Flowers of the Sky

Part 15

Chapter 153,557 wordsPublic domain

Thus we have here a case where two observers, without leaving their window, can tell the size of a distant object.

And it is quite clear that wherever the dove may pass between the window and the house, the observers will be equally able to determine the size of the cot, if only they know the relative distances of the dove and dovecot.

Thus, if D _a_ is twice as great as D A, as in fig. 43, then _a b_ is twice as great as A B, the length which the observers know; and if D _a_ is only equal to half D A, as in fig. 44, then _a b_ is only equal to half the known length A B. In every possible case the length of _a b_ is known. Take one other case in which the proportion is not quite so simple:--Suppose that D _a_ is greater than D A in the proportion of 18 to 7, as in fig. 45; then _b a_ is greater than A B in the same proportion; so that, for instance, if A B is a length of 7 inches, _b a_ is a length of 18 inches.

We see from these simple cases how the actual size of a distant object can be learned by two observers who do not leave their room, so long only as they know the relative distances of that object and of another which comes: between it and them. We need not specially concern ourselves by inquiring _how_ they could determine this last point: it is enough that it might become known to them in many ways. To mention only one. Suppose the sun was shining so as to throw the shadow of the dove on a uniformly paved court between the house and the dovecot, then it is easy to conceive how the position of the shadow on the uniform paving would enable the observers to determine (by counting rows) the relative distances of dove and dovecot.
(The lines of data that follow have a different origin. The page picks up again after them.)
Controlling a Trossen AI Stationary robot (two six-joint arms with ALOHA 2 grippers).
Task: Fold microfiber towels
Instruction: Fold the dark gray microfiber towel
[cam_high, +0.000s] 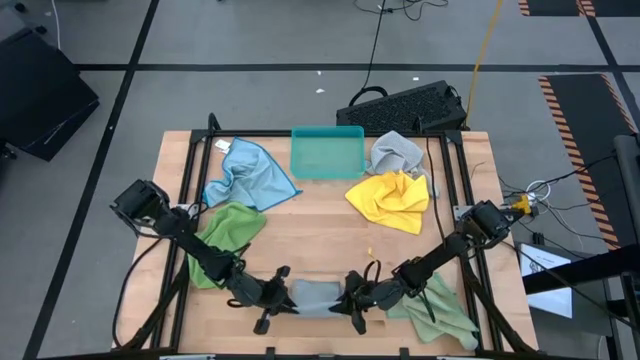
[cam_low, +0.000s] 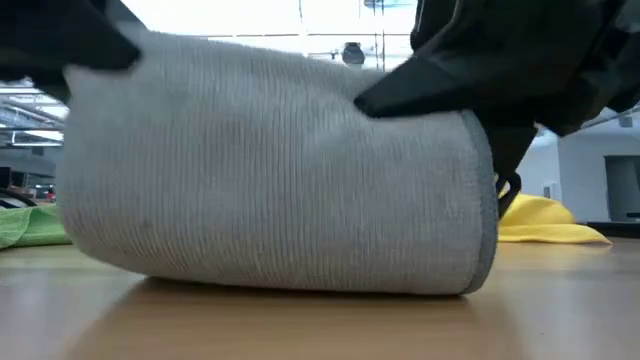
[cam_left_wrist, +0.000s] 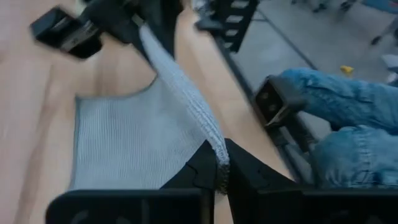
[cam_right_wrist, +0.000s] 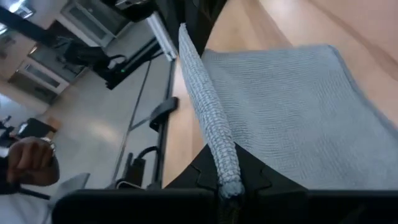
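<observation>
Both grippers are working at the table's near edge, sharing one grey towel (cam_high: 316, 296). The left gripper (cam_left_wrist: 216, 180) is pinching one end of a bunched edge, fingers closed on it; the right gripper (cam_right_wrist: 227, 186) is clamping the other end likewise. Judged purpose: keeping that edge taut and raised for a fold while the remaining cloth is lying on the wooden table (cam_high: 320, 225).

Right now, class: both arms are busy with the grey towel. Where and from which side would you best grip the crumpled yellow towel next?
Grip the yellow towel at its loose corner pointing toward the table's near edge, coming from above on the right arm's side. It lies bunched, so a free corner likely gives the fingers a thin edge. Both the left gripper and right gripper are shut on the grey towel.
</observation>
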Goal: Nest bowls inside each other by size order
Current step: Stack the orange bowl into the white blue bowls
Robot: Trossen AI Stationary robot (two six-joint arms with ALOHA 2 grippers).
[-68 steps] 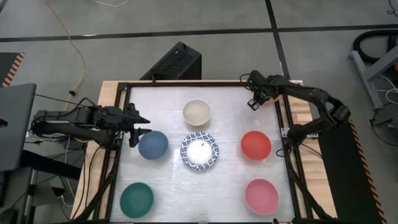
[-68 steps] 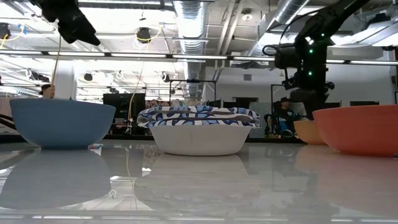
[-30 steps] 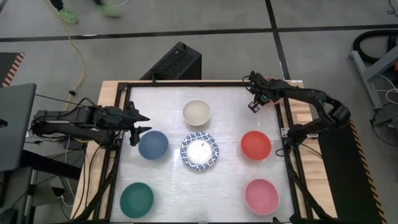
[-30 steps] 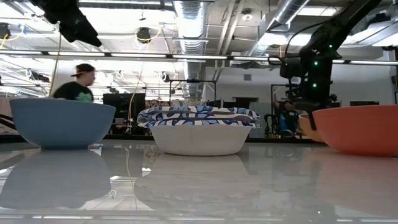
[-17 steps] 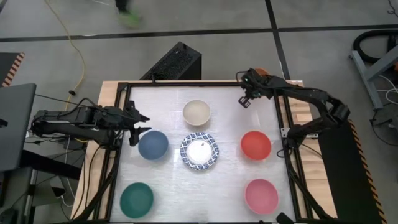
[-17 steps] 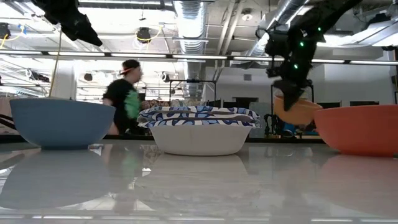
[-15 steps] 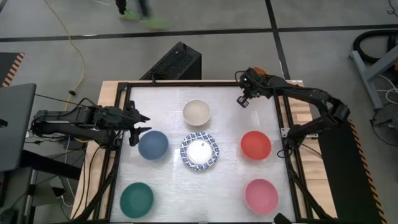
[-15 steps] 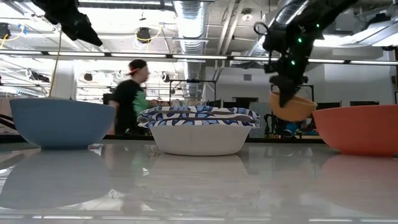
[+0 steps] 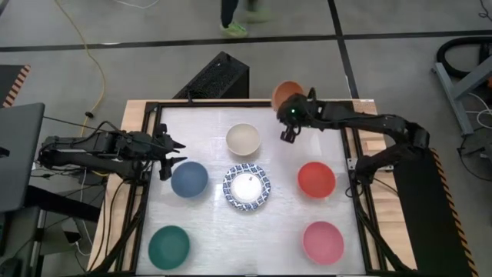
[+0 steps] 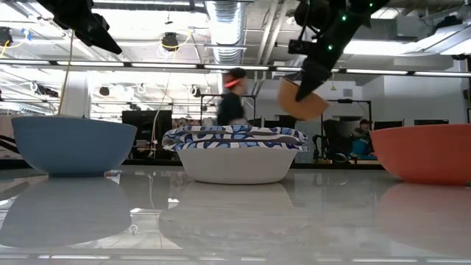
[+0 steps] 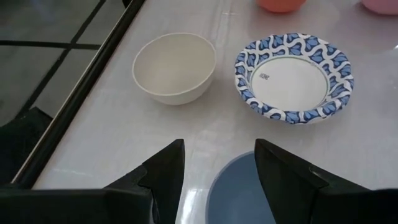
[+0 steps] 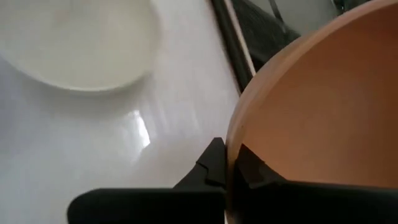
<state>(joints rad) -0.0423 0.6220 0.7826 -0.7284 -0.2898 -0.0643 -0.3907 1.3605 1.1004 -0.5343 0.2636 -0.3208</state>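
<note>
My right jaws, clamped on the orange bowl's [image 9: 286, 94] rim, have lifted it off the desk toward the cream bowl [image 9: 243, 139] just beside, ready to nest.

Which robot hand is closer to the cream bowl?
The right gripper, holding the orange bowl in the air just beside the cream bowl. The left gripper sits farther off, over by the slate-blue bowl.
</note>
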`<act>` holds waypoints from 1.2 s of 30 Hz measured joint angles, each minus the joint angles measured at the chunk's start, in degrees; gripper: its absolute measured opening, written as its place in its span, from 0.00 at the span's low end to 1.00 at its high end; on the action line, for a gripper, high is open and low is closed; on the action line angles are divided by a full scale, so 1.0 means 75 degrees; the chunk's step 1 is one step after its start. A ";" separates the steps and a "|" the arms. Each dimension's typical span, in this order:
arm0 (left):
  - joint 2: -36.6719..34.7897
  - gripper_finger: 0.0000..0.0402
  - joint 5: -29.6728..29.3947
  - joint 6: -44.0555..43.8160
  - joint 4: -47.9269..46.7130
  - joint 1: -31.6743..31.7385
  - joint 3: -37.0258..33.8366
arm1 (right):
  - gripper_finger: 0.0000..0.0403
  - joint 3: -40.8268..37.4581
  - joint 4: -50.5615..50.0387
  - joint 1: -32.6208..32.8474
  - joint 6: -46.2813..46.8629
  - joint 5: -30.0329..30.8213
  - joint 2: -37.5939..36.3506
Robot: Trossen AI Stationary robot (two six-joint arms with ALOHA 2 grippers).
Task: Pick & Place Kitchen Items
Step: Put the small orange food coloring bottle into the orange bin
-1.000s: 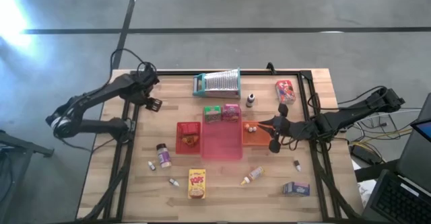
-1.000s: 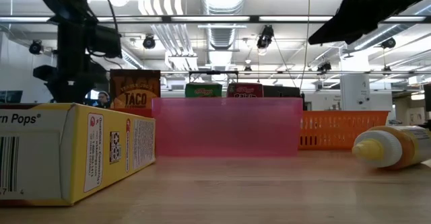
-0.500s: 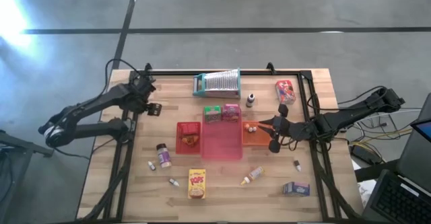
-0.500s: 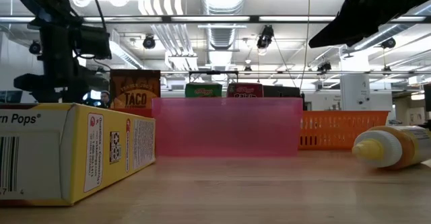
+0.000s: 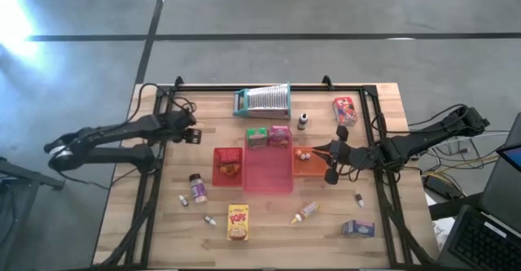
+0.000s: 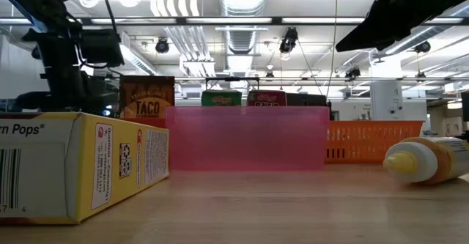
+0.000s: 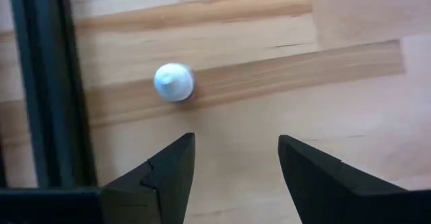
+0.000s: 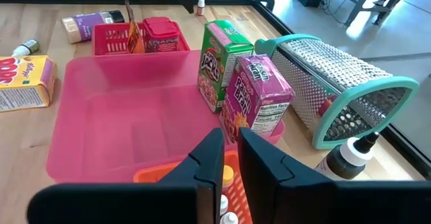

Now, Venus comes between the earth and sun precisely as the dove in fig. 45 comes between the window A B and the dovecot _b a_. The relative distances are known exactly, and have been known for hundreds of years. They were first learned by direct observation; Venus going round and round the sun, within the path of the earth, is seen now on one side (the eastern side) of the sun as an evening star, and now on the other side (the western side) as a morning star, and when she seems farthest away from the sun in direction E V (fig. 46) in one case, or E _v_ in the other case, we know that the line E V or E _v_, as the case may be, must just touch her path; and perceiving how far her place in the heavens is from the sun's place at those times, we know, in fact, the size of either angle S E V or S E _v_, and, therefore, the shape of either triangle S E V or S E _v_. But this amounts to saying that we know what proportion S E bears to S V--that is, what proportion the distance of the earth bears to the distance of Venus.[17]

This proportion has been found to be very nearly that of 100 to 72; so that when Venus is on a line between the earth and sun, her distances from these two bodies are as 28 to 72, or as 7 to 18.

These distances are proportioned precisely then as D A to D _a_ in fig. 45; and the very same reasoning which was true in the case of dove and dovecot is true when for the dove and dovecot we substitute Venus and the sun respectively, while for the two observers looking out from a window we substitute two observers stationed at two different parts of the earth. It makes no difference in the essential principles of the problem that in one case we have to deal with inches, and in the other with thousands of miles; just as in speaking of fig. 45 we reasoned that if A B, the distance between the eye-level of the two observers, is 7 inches, then _b a_ is 18 inches, so we say that if two stations, A and B, fig. 47, on the earth E, are 7000 miles apart (measuring the distance in a straight line), and an observer at A sees Venus' centre on the sun's disc at _a_, while an observer at B sees her centre on the sun's disc at _b_, then _b a_ (measured in a straight line, and regarded as part of the upright diameter of the sun) is equal to 18,000 miles. So that if two observers, so placed, could observe Venus at the same instant, and note exactly where her centre seemed to fall, then since they would thus have learned what proportion _b a_ is of the whole diameter S S' of the sun, they would know how many miles there are in that diameter. Suppose, for instance, they found, on comparing notes, that _b a_ is about the 47th part of the whole diameter, they would know that the diameter of the sun is about 47 times 18,000 miles, or about 846,000 miles.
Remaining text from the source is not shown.